• **Problem details**
Could each record be written out again exactly as it stands?

═══

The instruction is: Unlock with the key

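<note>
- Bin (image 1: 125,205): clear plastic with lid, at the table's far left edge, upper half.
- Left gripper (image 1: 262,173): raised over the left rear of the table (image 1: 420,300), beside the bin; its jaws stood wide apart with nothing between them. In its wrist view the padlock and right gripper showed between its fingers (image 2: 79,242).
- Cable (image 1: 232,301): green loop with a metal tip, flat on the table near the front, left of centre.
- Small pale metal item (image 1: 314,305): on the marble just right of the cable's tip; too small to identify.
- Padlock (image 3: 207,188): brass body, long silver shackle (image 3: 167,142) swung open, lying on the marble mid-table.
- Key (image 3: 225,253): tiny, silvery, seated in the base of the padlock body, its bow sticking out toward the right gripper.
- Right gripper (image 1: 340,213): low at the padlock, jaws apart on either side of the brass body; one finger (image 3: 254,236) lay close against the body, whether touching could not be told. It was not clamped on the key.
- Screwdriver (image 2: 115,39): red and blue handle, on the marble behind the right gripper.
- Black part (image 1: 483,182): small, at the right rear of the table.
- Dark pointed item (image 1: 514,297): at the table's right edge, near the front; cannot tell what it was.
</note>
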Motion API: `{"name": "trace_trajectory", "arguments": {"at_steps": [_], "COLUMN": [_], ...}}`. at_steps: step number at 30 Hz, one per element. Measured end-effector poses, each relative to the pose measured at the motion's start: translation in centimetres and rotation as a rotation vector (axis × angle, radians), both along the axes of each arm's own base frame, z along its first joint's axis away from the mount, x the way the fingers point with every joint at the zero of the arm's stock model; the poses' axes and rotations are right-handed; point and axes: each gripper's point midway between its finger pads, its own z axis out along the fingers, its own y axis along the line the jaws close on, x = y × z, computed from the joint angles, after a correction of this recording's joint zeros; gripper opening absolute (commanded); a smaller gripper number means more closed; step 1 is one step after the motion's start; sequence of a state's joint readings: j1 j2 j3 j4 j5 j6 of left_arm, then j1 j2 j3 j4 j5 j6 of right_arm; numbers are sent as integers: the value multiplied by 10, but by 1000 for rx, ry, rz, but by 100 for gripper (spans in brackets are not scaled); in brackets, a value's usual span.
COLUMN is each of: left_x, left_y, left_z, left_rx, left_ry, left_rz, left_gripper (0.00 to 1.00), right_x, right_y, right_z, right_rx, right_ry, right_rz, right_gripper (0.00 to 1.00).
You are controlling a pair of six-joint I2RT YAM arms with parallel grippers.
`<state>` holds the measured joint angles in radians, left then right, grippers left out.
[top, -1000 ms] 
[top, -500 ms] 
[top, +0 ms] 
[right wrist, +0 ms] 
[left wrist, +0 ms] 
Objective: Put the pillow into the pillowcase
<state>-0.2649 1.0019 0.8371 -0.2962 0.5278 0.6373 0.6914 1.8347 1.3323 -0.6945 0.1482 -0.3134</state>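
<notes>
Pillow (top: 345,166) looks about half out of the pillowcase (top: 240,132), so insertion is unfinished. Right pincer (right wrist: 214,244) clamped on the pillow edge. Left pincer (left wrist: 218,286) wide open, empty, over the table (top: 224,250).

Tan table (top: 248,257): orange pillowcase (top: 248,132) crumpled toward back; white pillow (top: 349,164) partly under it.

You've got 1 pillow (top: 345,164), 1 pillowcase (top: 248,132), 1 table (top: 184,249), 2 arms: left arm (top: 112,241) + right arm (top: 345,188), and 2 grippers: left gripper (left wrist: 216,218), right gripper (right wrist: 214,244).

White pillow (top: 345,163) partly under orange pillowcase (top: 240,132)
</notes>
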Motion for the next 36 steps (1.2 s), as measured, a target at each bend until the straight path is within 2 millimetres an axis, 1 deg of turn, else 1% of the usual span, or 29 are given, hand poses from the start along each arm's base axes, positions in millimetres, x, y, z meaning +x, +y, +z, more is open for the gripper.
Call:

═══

• **Output of the task**
The instruction is: Unlock with the key

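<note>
- Bin (image 1: 125,205): clear plastic with lid, at the table's far left edge, upper half.
- Left gripper (image 1: 262,173): raised over the left rear of the table (image 1: 420,300), beside the bin; its jaws stood wide apart with nothing between them. In its wrist view the padlock and right gripper showed between its fingers (image 2: 79,242).
- Cable (image 1: 232,301): green loop with a metal tip, flat on the table near the front, left of centre.
- Small pale metal item (image 1: 314,305): on the marble just right of the cable's tip; too small to identify.
- Padlock (image 3: 207,188): brass body, long silver shackle (image 3: 167,142) swung open, lying on the marble mid-table.
- Key (image 3: 225,253): tiny, silvery, seated in the base of the padlock body, its bow sticking out toward the right gripper.
- Right gripper (image 1: 340,213): low at the padlock, jaws apart on either side of the brass body; one finger (image 3: 254,236) lay close against the body, whether touching could not be told. It was not clamped on the key.
- Screwdriver (image 2: 115,39): red and blue handle, on the marble behind the right gripper.
- Black part (image 1: 483,182): small, at the right rear of the table.
- Dark pointed item (image 1: 514,297): at the table's right edge, near the front; cannot tell what it was.
</note>
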Motion API: `{"name": "trace_trajectory", "arguments": {"at_steps": [_], "COLUMN": [_], ...}}`. at_steps: step number at 30 Hz, one per element. Measured end-effector poses, each relative to the pose measured at the motion's start: translation in centimetres and rotation as a rotation vector (axis × angle, radians), both along the axes of each arm's own base frame, z along its first joint's axis away from the mount, x the way the fingers point with every joint at the zero of the arm's stock model; the poses' axes and rotations are right-handed; point and axes: each gripper's point midway between its finger pads, its own z axis out along the fingers, its own y axis along the line the jaws close on, x = y × z, computed from the joint angles, after a correction of this recording's joint zeros; gripper opening absolute (commanded); a smaller gripper number means more closed; step 1 is one step after the motion's start; sequence of a state's joint readings: j1 j2 j3 j4 j5 j6 of left_arm, then j1 j2 j3 j4 j5 j6 of right_arm; numbers are sent as integers: the value multiplied by 10, but by 1000 for rx, ry, rz, but by 100 for gripper (spans in brackets are not scaled); in brackets, a value's usual span.
COLUMN is each of: left_x, left_y, left_z, left_rx, left_ry, left_rz, left_gripper (0.00 to 1.00), right_x, right_y, right_z, right_rx, right_ry, right_rz, right_gripper (0.00 to 1.00).
You are controlling a pair of six-joint I2RT YAM arms with parallel grippers.
`<state>` holds the measured joint angles in radians, left then right, grippers left out.
[top, -1000 ms] 
[top, -500 ms] 
[top, +0 ms] 
[right wrist, +0 ms] 
[left wrist, +0 ms] 
Objective: Put the pillow into the pillowcase
<state>-0.2649 1.0019 0.8371 -0.2962 0.5278 0.6373 0.6914 1.8347 1.3323 -0.6945 0.1482 -0.3134</state>
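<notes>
Pillow (top: 345,166) looks about half out of the pillowcase (top: 240,132), so insertion is unfinished. Right pincer (right wrist: 214,244) clamped on the pillow edge. Left pincer (left wrist: 218,286) wide open, empty, over the table (top: 224,250).

Tan table (top: 248,257): orange pillowcase (top: 248,132) crumpled toward back; white pillow (top: 349,164) partly under it.

You've got 1 pillow (top: 345,164), 1 pillowcase (top: 248,132), 1 table (top: 184,249), 2 arms: left arm (top: 112,241) + right arm (top: 345,188), and 2 grippers: left gripper (left wrist: 216,218), right gripper (right wrist: 214,244).

White pillow (top: 345,163) partly under orange pillowcase (top: 240,132)
</notes>
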Motion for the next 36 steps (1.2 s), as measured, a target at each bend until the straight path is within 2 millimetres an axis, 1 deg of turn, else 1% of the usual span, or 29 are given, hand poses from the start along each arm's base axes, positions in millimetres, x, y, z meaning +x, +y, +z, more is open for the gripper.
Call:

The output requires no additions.